The other problem is that players are not allowed to have more than one of the same card in their civilizations. But again, the only way to notice is if you have the names of the cards showing. It’s especially a problem for science cards, and I’ve seen multiple games where players inadvertently build more than one of the same card only to discover at the end of the game that they cheated, basically spoiling the whole game. It’s a real disappointment, and could have been avoided if names found their way onto the top of cards.

All Good Things Must Come to an End

A game of 7 Wonders is no exception. Unfortunately, the game ends with its least attractive part: the giant math problem that is scoring. Admittedly, 7 Wonders is pretty tame compared to many eurogames, but the slogging point tallying process, usually requiring paper and pencil, is a stark contrast to the smooth and quick gameplay. It will probably leave a bit of a sour taste in the mouths of more casual players.

All in all, 7 Wonders is a great game. It’s fast to play, pretty quick to pick up, and a lot of fun. It features building, which is always a good time, and interaction that leads to deeper strategy as you and your friends get more familiar with it. It scales very well, making it perfect for just you and a friend or a whole party (of up to seven people).

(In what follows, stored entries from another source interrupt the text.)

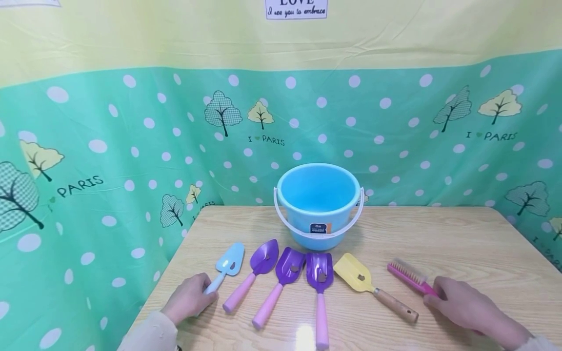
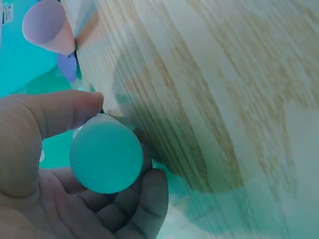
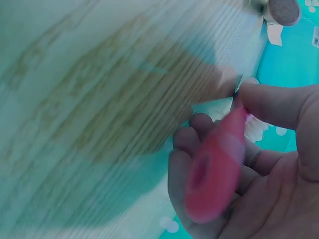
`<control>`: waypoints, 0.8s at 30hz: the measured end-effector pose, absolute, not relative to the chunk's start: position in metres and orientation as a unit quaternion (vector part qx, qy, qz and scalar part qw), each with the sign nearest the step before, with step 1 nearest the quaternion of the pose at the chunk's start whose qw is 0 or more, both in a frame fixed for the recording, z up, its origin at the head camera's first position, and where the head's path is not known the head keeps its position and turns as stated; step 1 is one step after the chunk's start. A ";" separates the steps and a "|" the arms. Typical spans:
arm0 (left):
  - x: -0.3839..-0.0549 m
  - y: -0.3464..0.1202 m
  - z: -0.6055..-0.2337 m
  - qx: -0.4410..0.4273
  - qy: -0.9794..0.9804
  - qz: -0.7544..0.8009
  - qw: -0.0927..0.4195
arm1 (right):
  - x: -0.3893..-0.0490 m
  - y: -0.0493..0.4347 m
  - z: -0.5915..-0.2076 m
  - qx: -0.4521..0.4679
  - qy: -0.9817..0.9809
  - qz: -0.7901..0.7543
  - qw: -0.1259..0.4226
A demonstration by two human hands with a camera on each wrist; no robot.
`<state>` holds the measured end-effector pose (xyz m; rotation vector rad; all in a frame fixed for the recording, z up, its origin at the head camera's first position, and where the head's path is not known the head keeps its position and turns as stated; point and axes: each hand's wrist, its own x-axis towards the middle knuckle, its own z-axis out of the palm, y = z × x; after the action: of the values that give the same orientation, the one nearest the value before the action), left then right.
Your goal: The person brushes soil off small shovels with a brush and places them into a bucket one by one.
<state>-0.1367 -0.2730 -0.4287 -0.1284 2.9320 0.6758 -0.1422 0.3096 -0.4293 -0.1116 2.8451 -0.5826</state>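
Note:
My left hand [image 1: 190,296] grips the handle of a light blue hand trowel [image 1: 230,258] at the left of the table. The round end of its handle [image 2: 106,157] points at the left wrist camera, with thumb and fingers curled round it. On the right, my right hand [image 1: 465,303] holds a pink bristle brush [image 1: 410,275] by its handle. In the right wrist view the pink handle's end [image 3: 214,184], with a hanging hole, lies between thumb and curled fingers. The brush's bristles face up and away.
Between the hands lie purple shovels with pink handles: a pointed one [image 1: 265,256], a middle one [image 1: 290,265] and a right one [image 1: 319,272]. A yellow shovel [image 1: 353,273] with a wooden handle lies beside them. Behind stands a blue bucket [image 1: 318,224], its handle lowered. A patterned curtain [image 1: 320,117] hangs behind the table.

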 end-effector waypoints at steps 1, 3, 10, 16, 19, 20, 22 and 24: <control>-0.137 -0.273 -0.428 -0.043 0.971 0.226 0.065 | -0.141 0.309 -0.428 -0.041 0.973 -0.200 0.110; -0.137 -0.273 -0.428 -0.044 0.970 0.231 0.065 | -0.140 0.307 -0.427 -0.045 0.973 -0.204 0.099; -0.135 -0.271 -0.427 -0.049 0.961 0.265 0.067 | -0.141 0.304 -0.426 -0.046 0.973 -0.216 0.062; -0.135 -0.270 -0.427 -0.052 0.958 0.275 0.064 | -0.141 0.300 -0.423 -0.043 0.973 -0.221 0.049; -0.135 -0.270 -0.427 -0.054 0.958 0.276 0.064 | -0.142 0.297 -0.421 -0.042 0.972 -0.226 0.044; -0.136 -0.270 -0.427 -0.053 0.958 0.276 0.065 | -0.142 0.296 -0.421 -0.045 0.972 -0.227 0.038; -0.136 -0.270 -0.427 -0.057 0.957 0.278 0.065 | -0.142 0.294 -0.420 -0.050 0.972 -0.228 0.025; -0.137 -0.270 -0.428 -0.053 0.956 0.281 0.063 | -0.142 0.291 -0.419 -0.054 0.973 -0.225 0.012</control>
<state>-0.1365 -0.2700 -0.4278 -0.1616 2.8890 0.8505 -0.1419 0.2909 -0.4186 -0.1698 3.0324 -0.7012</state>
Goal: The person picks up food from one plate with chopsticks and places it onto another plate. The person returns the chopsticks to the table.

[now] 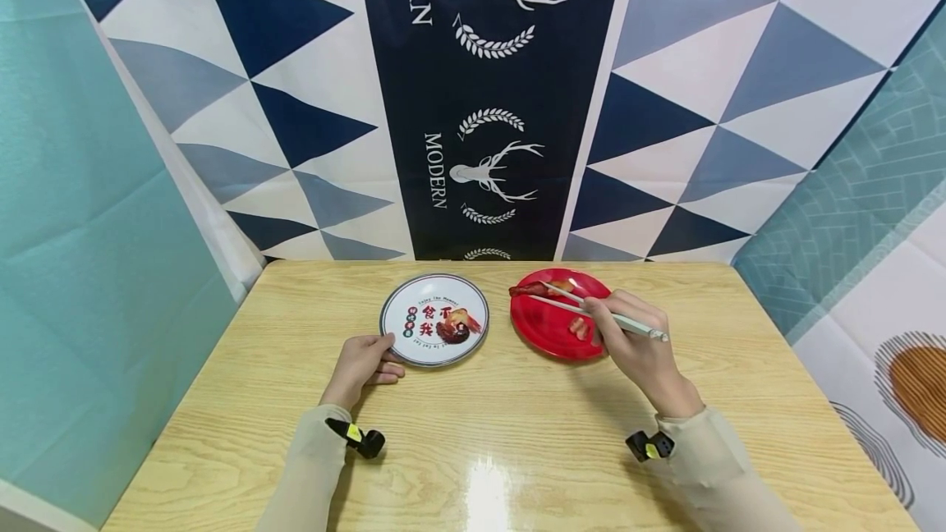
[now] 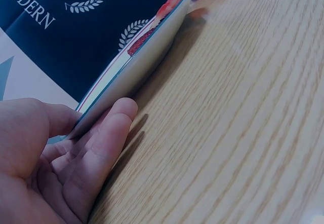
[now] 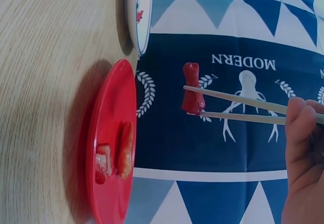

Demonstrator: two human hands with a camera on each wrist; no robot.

From a design perspective, 7 Wonders offers many valuable lessons. It’s a wonderful example of borrowing from another game  to create a whole new experience. It handles seven players as well as two, which is a truly impressive feat. It offers strategy and subtle interaction, but still lets you just worry about building your own thing if you want. Perhaps most importantly, Antoine Bauza identified an interesting and fun mechanic and built a great game around it with disciplined focus.